▶ Prompt
Give back the entire listing exactly as it was provided.

——

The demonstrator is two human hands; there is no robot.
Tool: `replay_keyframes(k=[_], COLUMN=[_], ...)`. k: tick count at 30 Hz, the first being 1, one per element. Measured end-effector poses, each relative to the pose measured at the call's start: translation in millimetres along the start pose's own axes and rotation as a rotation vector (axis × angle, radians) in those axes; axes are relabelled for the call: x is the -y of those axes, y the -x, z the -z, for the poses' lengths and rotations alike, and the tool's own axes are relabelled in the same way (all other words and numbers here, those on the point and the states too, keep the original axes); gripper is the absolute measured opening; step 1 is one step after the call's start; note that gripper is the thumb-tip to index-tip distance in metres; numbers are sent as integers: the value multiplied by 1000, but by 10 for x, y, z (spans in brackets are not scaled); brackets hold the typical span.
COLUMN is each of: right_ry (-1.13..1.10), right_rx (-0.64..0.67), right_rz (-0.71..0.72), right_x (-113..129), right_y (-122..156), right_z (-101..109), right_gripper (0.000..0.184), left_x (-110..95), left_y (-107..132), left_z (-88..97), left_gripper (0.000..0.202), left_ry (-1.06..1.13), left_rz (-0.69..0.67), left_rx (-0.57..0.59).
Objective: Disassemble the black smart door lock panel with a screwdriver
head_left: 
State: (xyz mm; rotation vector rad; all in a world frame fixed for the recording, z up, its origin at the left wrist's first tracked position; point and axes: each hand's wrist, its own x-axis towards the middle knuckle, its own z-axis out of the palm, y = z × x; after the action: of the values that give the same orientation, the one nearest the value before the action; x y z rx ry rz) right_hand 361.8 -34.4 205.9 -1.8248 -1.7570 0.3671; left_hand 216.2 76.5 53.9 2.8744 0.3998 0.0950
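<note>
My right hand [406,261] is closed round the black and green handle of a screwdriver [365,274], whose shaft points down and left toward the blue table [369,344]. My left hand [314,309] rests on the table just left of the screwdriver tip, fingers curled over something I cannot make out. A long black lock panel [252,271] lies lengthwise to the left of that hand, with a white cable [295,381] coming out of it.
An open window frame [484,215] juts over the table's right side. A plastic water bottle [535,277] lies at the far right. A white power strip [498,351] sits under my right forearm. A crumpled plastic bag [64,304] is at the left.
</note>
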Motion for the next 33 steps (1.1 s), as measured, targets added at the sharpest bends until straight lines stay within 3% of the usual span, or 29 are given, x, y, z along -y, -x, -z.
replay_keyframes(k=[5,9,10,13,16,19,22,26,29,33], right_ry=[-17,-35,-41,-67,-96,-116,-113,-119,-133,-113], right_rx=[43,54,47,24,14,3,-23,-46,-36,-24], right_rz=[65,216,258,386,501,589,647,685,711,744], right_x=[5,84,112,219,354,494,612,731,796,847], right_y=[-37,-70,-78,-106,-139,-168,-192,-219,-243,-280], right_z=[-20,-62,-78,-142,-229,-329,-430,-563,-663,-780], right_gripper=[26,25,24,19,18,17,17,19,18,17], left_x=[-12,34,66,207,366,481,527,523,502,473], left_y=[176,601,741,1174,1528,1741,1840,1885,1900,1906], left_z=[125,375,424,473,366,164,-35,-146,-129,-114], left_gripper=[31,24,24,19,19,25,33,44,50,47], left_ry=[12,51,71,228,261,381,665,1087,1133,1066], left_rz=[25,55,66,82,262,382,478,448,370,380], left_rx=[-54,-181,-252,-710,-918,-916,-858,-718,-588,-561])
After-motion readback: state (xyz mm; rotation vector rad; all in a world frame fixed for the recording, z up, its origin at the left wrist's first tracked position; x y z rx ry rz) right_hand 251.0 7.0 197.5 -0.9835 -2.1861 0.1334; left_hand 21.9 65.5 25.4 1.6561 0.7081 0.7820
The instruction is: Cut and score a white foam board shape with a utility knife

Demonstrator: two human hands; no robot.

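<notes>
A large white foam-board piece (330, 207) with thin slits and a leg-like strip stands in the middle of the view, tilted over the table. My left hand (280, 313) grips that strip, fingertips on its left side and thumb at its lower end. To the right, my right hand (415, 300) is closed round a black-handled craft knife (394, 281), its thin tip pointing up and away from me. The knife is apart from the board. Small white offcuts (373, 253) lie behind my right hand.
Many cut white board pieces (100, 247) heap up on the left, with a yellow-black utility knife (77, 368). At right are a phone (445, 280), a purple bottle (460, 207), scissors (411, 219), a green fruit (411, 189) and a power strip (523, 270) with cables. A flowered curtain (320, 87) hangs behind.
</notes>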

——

▶ Solution
The demonstrator is two human hands; there is no robot.
Tool: `replay_keyframes(k=[_], COLUMN=[_], ...)`. k: tick count at 30 Hz, the first being 1, one per element. Measured end-effector poses, each relative to the pose measured at the call's start: translation in millimetres along the start pose's own axes and rotation as a rotation vector (axis × angle, radians) in those axes; axes are relabelled for the call: x is the -y of those axes, y the -x, z the -z, for the poses' lengths and rotations alike, and the tool's own axes are relabelled in the same way (all other words and numbers here, those on the point and the states too, keep the original axes); gripper is the absolute measured opening; step 1 is one step after the call's start; note that gripper is the thumb-tip to index-tip distance in metres; numbers are sent as integers: the value multiplied by 1000, but by 10 for x, y, z (spans in brackets are not scaled); brackets hold the typical span.
COLUMN is each of: right_ry (-1.13..1.10), right_rx (-0.64..0.67), right_rz (-0.71..0.72), right_x (-113..129), right_y (-122..156), right_z (-101..109), right_gripper (0.000..0.184), left_x (-110..95), left_y (-107..132), left_z (-88..97), left_gripper (0.000..0.202), left_ry (-1.06..1.13), left_rz (-0.69..0.67), left_rx (-0.57..0.59).
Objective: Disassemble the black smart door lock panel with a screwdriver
head_left: 
State: (xyz mm; rotation vector rad; all in a world frame fixed for the recording, z up, its origin at the left wrist's first tracked position; point and axes: each hand's wrist, its own x-axis towards the middle knuckle, its own z-axis out of the palm, y = z × x; after the action: of the values that give the same orientation, the one nearest the value before the action; x y z rx ry rz) right_hand 361.8 -34.4 205.9 -1.8248 -1.7570 0.3671; left_hand 216.2 76.5 53.9 2.8744 0.3998 0.0950
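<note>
My right hand [406,261] is closed round the black and green handle of a screwdriver [365,274], whose shaft points down and left toward the blue table [369,344]. My left hand [314,309] rests on the table just left of the screwdriver tip, fingers curled over something I cannot make out. A long black lock panel [252,271] lies lengthwise to the left of that hand, with a white cable [295,381] coming out of it.
An open window frame [484,215] juts over the table's right side. A plastic water bottle [535,277] lies at the far right. A white power strip [498,351] sits under my right forearm. A crumpled plastic bag [64,304] is at the left.
</note>
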Motion for the next 33 steps (1.1 s), as measured, targets added at the sharpest bends until straight lines stay within 3% of the usual span, or 29 are given, x, y, z along -y, -x, -z.
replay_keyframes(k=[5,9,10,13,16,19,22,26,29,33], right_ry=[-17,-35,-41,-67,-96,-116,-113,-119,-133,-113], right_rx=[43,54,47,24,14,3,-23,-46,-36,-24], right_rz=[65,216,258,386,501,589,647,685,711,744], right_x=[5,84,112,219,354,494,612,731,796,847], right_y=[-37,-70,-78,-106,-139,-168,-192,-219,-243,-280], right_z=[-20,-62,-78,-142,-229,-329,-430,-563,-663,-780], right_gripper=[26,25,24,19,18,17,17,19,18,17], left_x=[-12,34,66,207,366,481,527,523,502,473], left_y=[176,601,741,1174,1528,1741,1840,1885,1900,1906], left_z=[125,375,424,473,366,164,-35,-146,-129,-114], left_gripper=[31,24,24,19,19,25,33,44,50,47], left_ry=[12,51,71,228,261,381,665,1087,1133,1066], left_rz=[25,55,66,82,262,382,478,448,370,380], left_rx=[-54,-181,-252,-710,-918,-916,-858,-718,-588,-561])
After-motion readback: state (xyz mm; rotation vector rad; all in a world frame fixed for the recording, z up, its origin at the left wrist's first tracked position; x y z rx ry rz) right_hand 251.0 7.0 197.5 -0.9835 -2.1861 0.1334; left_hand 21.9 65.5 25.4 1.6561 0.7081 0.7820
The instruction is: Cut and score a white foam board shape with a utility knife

Demonstrator: two human hands; no robot.

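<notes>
A large white foam-board piece (330, 207) with thin slits and a leg-like strip stands in the middle of the view, tilted over the table. My left hand (280, 313) grips that strip, fingertips on its left side and thumb at its lower end. To the right, my right hand (415, 300) is closed round a black-handled craft knife (394, 281), its thin tip pointing up and away from me. The knife is apart from the board. Small white offcuts (373, 253) lie behind my right hand.
Many cut white board pieces (100, 247) heap up on the left, with a yellow-black utility knife (77, 368). At right are a phone (445, 280), a purple bottle (460, 207), scissors (411, 219), a green fruit (411, 189) and a power strip (523, 270) with cables. A flowered curtain (320, 87) hangs behind.
</notes>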

The answer given is complete.